In May, the researchers reported a third such discovery in the journal Organic Letters: a compound isolated from Dendrilla membranosa that is remarkably effective against methicillin-resistant Staphylococcus aureus, or MRSA. According to the Centers for Disease Control and Prevention, more than 80,000 invasive MRSA infections are diagnosed in the United States each year, and more than 11,000 patients die from MRSA-related complications. In lab tests, the compound, which the researchers named "darwinolide" after the sponge's family name, Darwinellidae, killed 98 percent of MRSA cells. "It"s a defensive compound against microbes," McClintock said, "with some very interesting properties."

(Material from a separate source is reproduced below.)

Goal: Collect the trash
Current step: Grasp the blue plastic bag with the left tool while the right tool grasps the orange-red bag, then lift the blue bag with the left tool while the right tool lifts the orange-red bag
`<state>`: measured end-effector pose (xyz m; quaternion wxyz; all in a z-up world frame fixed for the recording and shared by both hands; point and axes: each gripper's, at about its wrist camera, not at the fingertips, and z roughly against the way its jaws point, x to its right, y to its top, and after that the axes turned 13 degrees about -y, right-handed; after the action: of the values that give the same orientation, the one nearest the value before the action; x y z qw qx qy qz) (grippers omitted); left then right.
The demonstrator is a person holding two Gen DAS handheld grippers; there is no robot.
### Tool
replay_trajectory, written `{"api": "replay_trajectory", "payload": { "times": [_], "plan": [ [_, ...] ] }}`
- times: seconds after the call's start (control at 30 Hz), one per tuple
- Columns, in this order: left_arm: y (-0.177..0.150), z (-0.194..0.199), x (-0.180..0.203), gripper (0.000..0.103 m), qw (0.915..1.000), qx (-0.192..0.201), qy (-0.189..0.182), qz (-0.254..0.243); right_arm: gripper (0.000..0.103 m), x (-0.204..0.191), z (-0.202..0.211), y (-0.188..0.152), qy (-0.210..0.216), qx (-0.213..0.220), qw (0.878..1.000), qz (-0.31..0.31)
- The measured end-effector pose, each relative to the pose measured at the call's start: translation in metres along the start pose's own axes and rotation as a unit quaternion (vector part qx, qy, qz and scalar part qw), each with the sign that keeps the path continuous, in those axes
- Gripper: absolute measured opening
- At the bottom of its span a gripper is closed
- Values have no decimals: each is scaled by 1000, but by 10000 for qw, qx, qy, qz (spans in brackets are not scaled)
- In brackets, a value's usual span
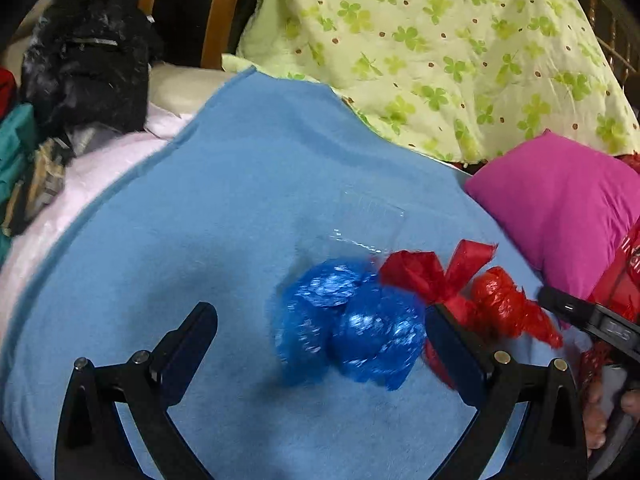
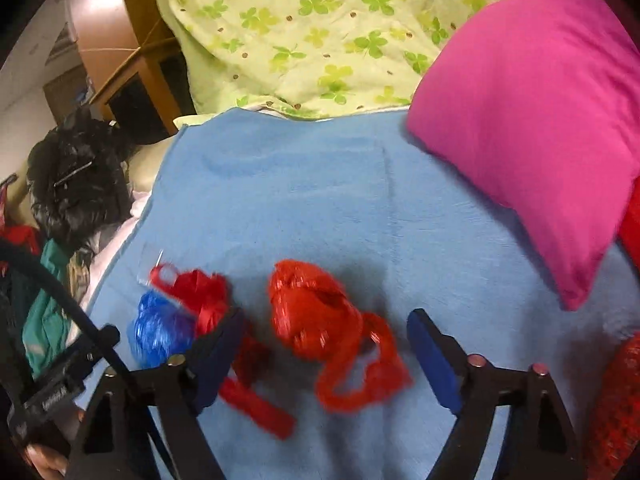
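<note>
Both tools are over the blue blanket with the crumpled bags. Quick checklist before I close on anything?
1. Left tool open: ok.
2. Blue plastic bag between its fingers: ok, no pad presses on it.
3. Right tool open: ok.
4. Red plastic bag between its fingers: ok, ungripped.
5. Second red bag clear of the left tool: not ok, it lies against the right-hand finger.
6. Clear wrapper on the blue blanket: not yet collected.
</note>
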<state>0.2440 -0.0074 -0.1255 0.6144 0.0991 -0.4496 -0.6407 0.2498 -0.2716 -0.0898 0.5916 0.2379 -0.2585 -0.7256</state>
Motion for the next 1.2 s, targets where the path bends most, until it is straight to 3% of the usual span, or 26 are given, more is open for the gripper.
{"api": "replay_trajectory", "payload": {
  "times": [0.07,0.13,0.17,0.27,0.47,0.6,0.8,1.0,1.2],
  "plan": [
    [-1,-11,-1,103,9999,-164,-8,46,81,-7,-18,3,-56,-99,9999,58],
    [-4,-18,-2,103,9995,-287,-20,105,73,-11,-35,0,11,-344,9994,57],
    [-6,-20,-1,101,9993,-327,-43,161,64,-13,-45,-2,75,-519,9986,44],
    [-9,-30,-3,94,9986,-467,-51,241,56,-16,-59,-10,355,-743,9966,-35],
    [-12,-29,-10,50,9949,-535,-644,555,49,-14,-39,-20,353,-567,9977,-98],
    [-15,-18,-6,40,9960,-487,-615,437,49,0,-8,-27,449,-322,9981,-271],
    [-26,16,1,38,9974,-339,-596,228,49,16,41,-36,549,54,9979,-344],
    [-44,61,20,38,9987,-25,-382,-326,49,47,88,-59,709,378,9947,-643],
    [-70,95,56,38,9958,34,-128,-904,49,71,127,-84,715,624,9929,-722]
  ]
}}
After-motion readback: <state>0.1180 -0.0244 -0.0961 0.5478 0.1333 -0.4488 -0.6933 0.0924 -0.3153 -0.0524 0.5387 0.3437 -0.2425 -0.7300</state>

Staph infections are common and reasonably easy to control, but when they are caused by bacteria resistant to antibiotics, doctors have limited treatment options. One protective mechanism deployed by bacteria, including MRSA, is the "biofilm"—a coating of carbohydrates, proteins and DNA that is essentially impenetrable to virtually all drugs currently on the market. But darwinolide can get through the biofilm to destroy the bacteria, the researchers found. "When we take antibiotics, they're chasing bacteria in fluids" where they are relatively defenseless, McClintock said. But when it comes to biofilms, "there hasn't been anything that's active against them," he continued. "If you have a knee replacement and MRSA gets in there, for example, they can't treat it. They just have to take it out and start over. That's why it was a big surprise to find that darwinolide has this activity against biofilm."
"Darwinolide differs from previous, somewhat similar, drug candidates from sponges because its central ring structure is rearranged in an unusual way," Amsler added. "If that rearrangement of the chemical backbone is in part responsible for the effectiveness against biofilm bacteria, it might be able to serve as a chemical scaffold for the development of other kinds of drugs targeting pathogens within biofilms."
The next step, McClintock says, is to synthesize darwinolide in the lab. "You can't take big barges down to Antarctica, harvest a bunch of sponges, and send them back to the United States," he said. "The good news is that 99 percent of natural products can be synthesized in the lab." After that, the researchers need to map out the compound's mode of action—how exactly it breaks through the biofilm to kill MRSA.
If this work produces a clinic-ready treatment, it could save the lives of tens of thousands of patients worldwide. A treatment could also bring economic benefits to UAB, and the people of the state of Alabama, McClintock explains. UAB and the University of South Florida are co-patent holders, "so if a drug is developed, UAB would stand to receive something on the order of 20 percent of the royalties," he said.